Contrary to what is being stated as the country’s environmental targets, coal power capacity in China is being increased. According to the World Resources Institute, 363 new coal fired power plants are either being built right now or are in the planning stages in China, which will up the country’s coal-fired energy capacity by 75%. Right now, 78% of China’s energy currently comes from coal, as the country is already burning nearly as much of this energy source as the rest of the world combined. While these percentage points may fall against the country’s total energy capacity, this will only be because the total energy output is rapidly being doubled. Smoggy skies are set to stay over China for the foreseeable future.

Although around cities of focus, like Beijing, Shenzhen, Guangzhou, and Shanghai, an all out war is being waged against heavy polluting industries and dirty power. Coal fired power plants are being shut down, environmental standards are being enforced to a greater degree, and big polluters are getting kicked out. While this certainly may clean up the air around these big cities it will more than likely have very little impact on the total amount of pollution China is creating on the whole. This is because these industries are not always being shut down per se, but are simply being chased away to lesser populated, lesser known, and lesser seen places.

Coal power plant in Inner Mongolia.

Coal power plant in Inner Mongolia.

Lesser populated, lesser known, and lesser seen places like Hulun Buir, Ordos, Yangcheng, and Fengtai. Coal by wire is a strategy to power China’s big, famous cities by coal plants placed hundreds or even thousand kilometers away. The coal is burned in power plants near the sources it is mined from, converted into electricity on-site, and then sent by wire over incredible distances to power hungry cities. The technological ability to transfer electrical power over these long distances without losing a significant amount of it has now been developed, so big cities like Beijing can try to have their coal-fed power and cleaner skies too.

. . . while Hulun Buir, Ordos, Yangcheng, and Fengtai chokes on their smog.

The goal is to eventually produce half of China’s coal derived electricity near the source of its extraction and ship it by wire to other places. While this cuts down on costs and expended carbon from shipping the coal via train, truck, and ship, it essentially just dilutes the sources of pollution by spreading them out over the country, adversely affecting the air quality of far more places in the process.

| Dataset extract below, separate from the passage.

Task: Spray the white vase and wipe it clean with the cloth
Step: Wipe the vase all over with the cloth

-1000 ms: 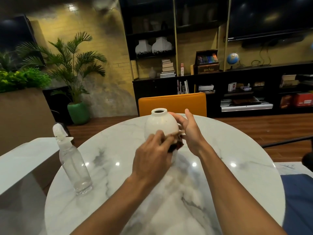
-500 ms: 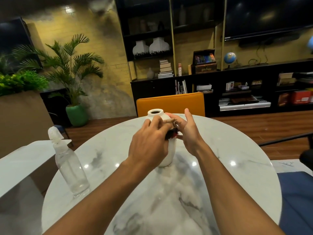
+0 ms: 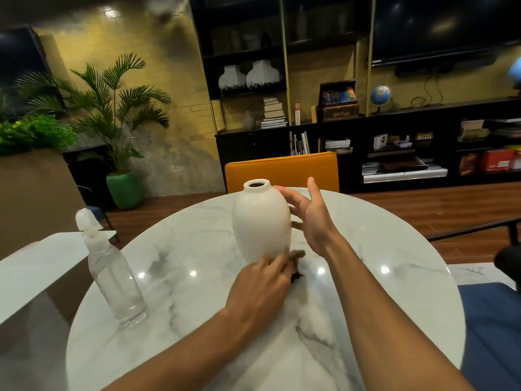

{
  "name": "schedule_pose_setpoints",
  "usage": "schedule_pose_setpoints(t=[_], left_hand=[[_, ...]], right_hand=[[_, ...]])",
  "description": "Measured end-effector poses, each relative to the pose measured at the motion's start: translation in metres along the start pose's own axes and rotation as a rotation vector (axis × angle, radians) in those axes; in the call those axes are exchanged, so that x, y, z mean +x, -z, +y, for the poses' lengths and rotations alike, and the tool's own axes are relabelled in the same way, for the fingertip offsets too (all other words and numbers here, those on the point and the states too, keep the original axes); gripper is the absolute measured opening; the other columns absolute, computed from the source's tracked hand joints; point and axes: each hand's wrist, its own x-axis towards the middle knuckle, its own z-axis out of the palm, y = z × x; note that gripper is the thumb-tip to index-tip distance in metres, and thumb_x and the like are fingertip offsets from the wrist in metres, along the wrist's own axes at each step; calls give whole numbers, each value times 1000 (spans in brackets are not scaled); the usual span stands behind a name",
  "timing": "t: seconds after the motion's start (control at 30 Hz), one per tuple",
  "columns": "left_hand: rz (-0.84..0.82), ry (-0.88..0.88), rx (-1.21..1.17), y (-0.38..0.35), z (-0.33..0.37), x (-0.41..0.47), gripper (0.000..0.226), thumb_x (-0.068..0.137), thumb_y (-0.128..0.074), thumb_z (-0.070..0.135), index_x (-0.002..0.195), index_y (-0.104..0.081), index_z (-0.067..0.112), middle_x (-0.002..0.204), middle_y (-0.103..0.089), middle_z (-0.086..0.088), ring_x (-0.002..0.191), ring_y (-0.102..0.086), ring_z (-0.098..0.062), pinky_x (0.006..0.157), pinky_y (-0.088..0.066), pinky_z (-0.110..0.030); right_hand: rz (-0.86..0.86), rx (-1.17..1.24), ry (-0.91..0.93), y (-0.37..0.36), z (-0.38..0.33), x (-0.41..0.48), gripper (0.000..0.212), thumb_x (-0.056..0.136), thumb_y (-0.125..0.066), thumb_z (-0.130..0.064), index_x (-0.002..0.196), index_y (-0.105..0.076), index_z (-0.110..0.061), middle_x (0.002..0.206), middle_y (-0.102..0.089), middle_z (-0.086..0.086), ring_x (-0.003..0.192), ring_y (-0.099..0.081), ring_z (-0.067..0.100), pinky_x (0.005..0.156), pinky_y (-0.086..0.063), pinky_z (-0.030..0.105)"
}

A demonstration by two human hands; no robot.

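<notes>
The white vase [image 3: 260,221] stood upright on the marble tabletop [image 3: 197,292]. The left hand [image 3: 260,282] kept its grip clamped on a dark cloth [image 3: 296,254] at the vase's foot. The right hand [image 3: 308,215] was beside the vase, grip apart, fingers straight. The spray bottle [image 3: 112,272] stood apart at the left.

white vase [image 3: 261,221], dark brown cloth [image 3: 296,263], grey-veined white marble table [image 3: 366,277], orange chair [image 3: 282,172]

The white vase [image 3: 261,221] looks smooth, matt ceramic, the table [image 3: 366,249] glossy veined marble, the spray bottle [image 3: 114,280] clear plastic, the dark cloth [image 3: 296,256] possibly soft fabric.
</notes>
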Motion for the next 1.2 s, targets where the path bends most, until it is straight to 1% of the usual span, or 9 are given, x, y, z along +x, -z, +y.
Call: schedule_pose_setpoints(t=[0.1,0.27,0.47,0.7,0.87,0.93,1.0,1.1,1.2], left_hand=[[-13,0,-27,-4,-1,-8,36,88,-46,25,99,-80,18,101,-74,4,55,-62,-22,37,-47,-27],[60,75,-107,11,-11,7,31,86,-76,18,116,-73,17,107,-69,-1,70,-63,-26,48,-56,-37],[181,131,-146,27,-22,21,25,91,-69,23,115,-70,14,114,-67,-7,85,-65,-27,64,-61,-39],[7,31,-157,-7,-14,-17,33,91,-49,29,109,-76,24,105,-70,7,78,-66,-19,58,-56,-30],[-153,242,-218,4,-24,-25,29,92,-61,26,118,-70,34,110,-65,11,87,-67,-21,67,-55,-33],[-137,371,-356,16,-30,-29,33,94,-62,24,124,-67,38,122,-63,18,98,-66,-16,80,-55,-29],[-93,529,-547,28,-41,-33,30,92,-70,23,117,-69,39,116,-64,24,96,-64,-4,87,-55,-21],[-21,696,-772,44,-57,-34,17,92,-72,28,104,-69,40,101,-66,24,92,-63,2,81,-54,-15],[89,800,-1017,65,-68,-24,15,93,-70,30,102,-65,41,100,-67,21,93,-66,-6,74,-57,-19]], right_hand=[[13,-7,4,-1,0,1,82,98,-1,-70,134,-66,-35,145,-58,-10,135,-48,17,107,-32,45],[-1,-3,3,3,0,1,83,97,-1,-72,131,-68,-36,139,-63,-9,133,-51,17,112,-34,51],[-28,7,-24,3,-1,0,83,90,-7,-81,127,-70,-40,138,-64,-5,134,-51,23,116,-32,61],[8,-40,11,1,-1,-1,81,99,-1,-69,138,-63,-33,146,-57,-9,137,-47,18,113,-31,50],[22,-69,21,-1,-1,0,80,99,-2,-69,137,-63,-33,146,-57,-9,138,-47,20,113,-32,52],[31,-74,20,0,-2,0,80,98,-3,-70,137,-63,-33,147,-56,-8,139,-46,20,114,-31,53],[30,-90,18,-1,-3,0,80,97,-5,-71,137,-62,-33,148,-55,-7,139,-45,21,115,-31,54],[24,-126,8,-1,-5,-1,84,88,-12,-81,137,-62,-34,149,-54,-7,139,-46,22,114,-33,55],[20,-155,-2,-2,-5,-2,88,80,-16,-84,138,-60,-35,149,-54,-6,138,-47,23,115,-35,56]])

This strategy isn’t limited to coal power either, as “gas by wire,” “nuclear by wire,” and “hydro by wire” schemes are being built and implemented — Shanghai is the recipient of energy created by the Three Gorges Dam, a thousand kilometers up river. The goal is to ultimately create a “Pan-Asian Energy Infrastructure,” where energy can be shipped by wire not only across China but all over East Asia and beyond. Taking this movement one tick further it’s not out of the question of turning remote places like Kazakhstan or Tajikistan into energy generating wastelands for all of Asia.

Power plant in Hulun Buir.

Power plant in Hulun Buir.

To travel through Inner Mongolia is to be perpetually ringed by coal-fed power plants — even in places far, far from any cities. There are grasslands out there, herders with flocks, small villages, yurts, and power plants. It’s almost surreal to gaze upon such diametrically opposed scenes. “The air is really clean here,” the people there would tell me, but as I stared out at a half dozen power plants looming in the distance I had to wonder if their take on their environment was a touch outdated.

When a heavily polluting coal-fed power plant is in a city there is a tacit understanding that the people who live there benefit from it, that they use the energy being generated so they partially deserve the smog they breath. But once you ship the power plants away you remove the city dweller from responsibility. They get the power and someone else gets the smog. The people Hulun Buir still boast about their air quality. They are proud that they can still see their big blue skies and breath air that feels vital and pure. But the coal plants are closing in fast, and the inevitable outcome is on the way. A gift from Beijing.

The decentralizing of heavy polluting industries is probably the biggest environmental threat that China is currently facing. Traditionally, big polluters gathered around each other in major manufacturing zones. Their environmental impact could readily be seen, the causal link between pollution, polluter, and product was direct, and the reason behind the wasteland was clear.

But having these big polluting industries together made them containable and controllable. Singular local governments could initiate environmental policy and enforce it. Though rather than doing this many are simply booting out their worst polluters, scattering them across the country. When Foshan cracked down on their heavily polluting porcelain industry the plants didn’t go under, they simply went out to the countryside beyond the bounds of the city’s control. When Wen’an shut down their horrendous plastics recycling plants they all scattered to various other parts of north China, exponentiating their environmental impact considerably. Now decentralized, it makes these heavy polluting industries virtually beyond the bounds of control, as they are now the problem of myriad smaller local governments who are less powerful, more cash strapped, easier to influence, and have less of a capacity to monitor and control them.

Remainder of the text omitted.